Often, prospective students ask me about the purpose of rank. It’s also a common topic of conversation between experienced martial artists in different arts. Some feel that ranks create standardization that’s important to an art, while others feel belts are a senseless conceit and distract from the purpose of training in martial arts.
I don’t agree with either view, nor do I always disagree with them. Is that all clear? Good!
Okay, I’ll expound. Grab a seat and let’s chat…
When I was developing the curriculum that came to be used at the Self-Defense Academy, one of the questions I asked myself was, “What do I want to do about ranks?” This was something I needed to be clear on before I started my own program.
For those not familiar with how ranks are commonly used traditionally in martial arts, there are 3 basic approaches:
- No ranks. Someone is the teacher. Everyone else is a student. Everyone knows the difference, and that’s good enough. This is common in western boxing, many Chinese arts, and Filipino arts.
- Two ranks: white belt and black belt. In many cases, this is similar to the first approach, and students will all wear the white belts. In other cases, there will be a different method (usually stripes on the belt) to differentiate between advanced students and instructors, since advanced students also wear black belts. This is seen in some Japanese arts, especially in some branches of Ueshiba Aikido.

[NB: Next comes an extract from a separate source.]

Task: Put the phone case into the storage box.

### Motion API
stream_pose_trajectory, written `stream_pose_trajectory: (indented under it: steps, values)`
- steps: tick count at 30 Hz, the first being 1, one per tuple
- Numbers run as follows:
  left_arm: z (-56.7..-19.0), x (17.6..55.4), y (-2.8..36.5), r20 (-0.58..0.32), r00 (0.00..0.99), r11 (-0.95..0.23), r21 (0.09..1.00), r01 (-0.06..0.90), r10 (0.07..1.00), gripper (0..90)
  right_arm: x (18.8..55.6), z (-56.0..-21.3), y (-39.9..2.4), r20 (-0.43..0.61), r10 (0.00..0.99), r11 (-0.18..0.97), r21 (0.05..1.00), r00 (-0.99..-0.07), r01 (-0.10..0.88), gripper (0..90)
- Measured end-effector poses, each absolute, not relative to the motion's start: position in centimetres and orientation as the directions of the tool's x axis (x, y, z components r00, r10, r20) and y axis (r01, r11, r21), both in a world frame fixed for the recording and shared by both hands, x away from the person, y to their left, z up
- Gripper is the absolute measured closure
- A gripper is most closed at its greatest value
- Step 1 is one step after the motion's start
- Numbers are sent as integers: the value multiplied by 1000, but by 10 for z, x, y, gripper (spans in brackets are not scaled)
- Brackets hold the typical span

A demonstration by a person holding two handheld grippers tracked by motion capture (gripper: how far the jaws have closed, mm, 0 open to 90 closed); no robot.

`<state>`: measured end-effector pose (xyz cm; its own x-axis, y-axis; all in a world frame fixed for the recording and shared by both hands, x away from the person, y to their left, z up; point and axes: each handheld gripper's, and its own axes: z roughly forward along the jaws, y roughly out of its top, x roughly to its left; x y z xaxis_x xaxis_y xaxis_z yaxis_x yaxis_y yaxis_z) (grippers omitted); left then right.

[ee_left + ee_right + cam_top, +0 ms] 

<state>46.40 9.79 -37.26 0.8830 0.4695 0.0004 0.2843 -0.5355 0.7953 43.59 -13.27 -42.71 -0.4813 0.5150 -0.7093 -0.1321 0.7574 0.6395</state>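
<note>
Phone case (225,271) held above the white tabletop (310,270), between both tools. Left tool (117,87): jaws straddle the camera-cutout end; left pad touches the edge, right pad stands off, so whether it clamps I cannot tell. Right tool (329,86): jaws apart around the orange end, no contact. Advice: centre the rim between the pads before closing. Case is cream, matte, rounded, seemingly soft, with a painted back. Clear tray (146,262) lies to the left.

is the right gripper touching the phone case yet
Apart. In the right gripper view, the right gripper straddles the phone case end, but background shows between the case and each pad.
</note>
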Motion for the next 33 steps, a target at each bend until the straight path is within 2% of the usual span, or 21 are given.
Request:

- Colored belts and black belts. In this system, students start with a white belt, and change their belt color several times before reaching black. Black belt might be reserved for instructors, or might include advanced students.
In all cases where ranks are used, someone has to decide who gets what rank. In most cases, this is done through some sort of formal testing (common in Nihon Goshin Aikido, my primary art). In a smaller number of schools and styles, there’s no testing – just a recognition of overall skill. This latter approach is common Brazilian Jiu-Jutsu (BJJ). In addition to tww arts I mentioned, this is also common in most styles of Karate-do, as well as Judo and Taekwondo.
Which is better?
In my opinion, they all work. I’ve listed arts and styles that use all of them. Most of my training was in schools that used the third method, with formal tests to advance to each next rank. That’s what I prefer, but I see advantages in each approach. In fact, I seriously considered each of the other two approaches when assembling the curriculum that became Shojin-ryu. I like the simplicity of no ranks (or just two).
Why did you decide to keep colored belts, student ranks, and formal tests?
I find they serve a useful role. Let me outline some of their usefulness.
Belts help students. When I go back to my instructor’s school to be a student for a day, I can step up and work with any student there, knowing approximately what their skill level is, and which techniques they have. I can tell by their belt color. That’s useful even for students within their own school, when training with someone they haven’t worked with before. This is particularly useful within an association (or even an art) that gives consistent meaning to the rank. Within the NGAA (Nihon Goshin Aikido Association) and most of the mainline of NGA, a blue belt means the student has been tested on the same first 20 classical techniques.
Belts help instructors. If I were to go teach at my instructor’s school, I could choose material just by quickly looking at what colors of belts were in the room. I can choose someone to work with a student on a new technique, being sure the partner I choose has already passed a test on that technique. This is less important in a smaller school or program.
Tests help students. Tests are generally more stressful than a standard class. They give students something specific to prepare for, and something to overcome. That last point is important. I want my students to get more than just defensive fighting ability, and tests help them develop in some important areas.
Tests help instructors. When I test students, I already know their general skill level. I should – I taught them. But the test gives me a chance to see every technique in a single sitting. It lets me look for errors that occur across techniques, specific attacks students have trouble with, and other issues that might not be as easily seen in a standard class. I use that to help the student move on to the next level in their development.
Okay, so why didn’t you use the same ranks as the mainline of the art?
Most importantly, I wanted to remove some of the focus on ranks and tests. By reducing the basic student ranks from 6 (white, yellow, blue, green, purple, brown) to 4 (white, yellow, orange, brown), I allow students to stay more focused on their physical ability than on their list of techniques. Some students will learn more techniques quickly, then need time to build competence in them. Others will progress slowly through the list, developing competency as they go. Neither is a better approach.
I also wanted to allow advanced students to choose whether to be instructors or not. In the NGAA, all students must train as instructors to get their black belt. Not everyone wants to go that route, and I saw some excellent students stuck at brown belt. So, I separated instructor certification from black belt ranking.
I also didn’t see much advantage in having a deep hierarchy among instructors. To me, there are two levels (not ranks, though the concept is similar) of instructors: those who can teach and promote students, and those who can teach and promote both students and instructors. In Shojin-ryu, there are only two instructor levels . After reaching black belt, a student can train for, test to, and be certified as an Instructor. After teaching for some time and developing new instructor candidates, an Instructor can request evaluation and certification for Senior Instructor. Teaching instructors is a different skill set from teaching students, so those should have different certifications. I don’t see much need for gradations between or beyond those two.
Gerry Seymour is the chief instructor for the Self-Defense Academy of Western North Carolina.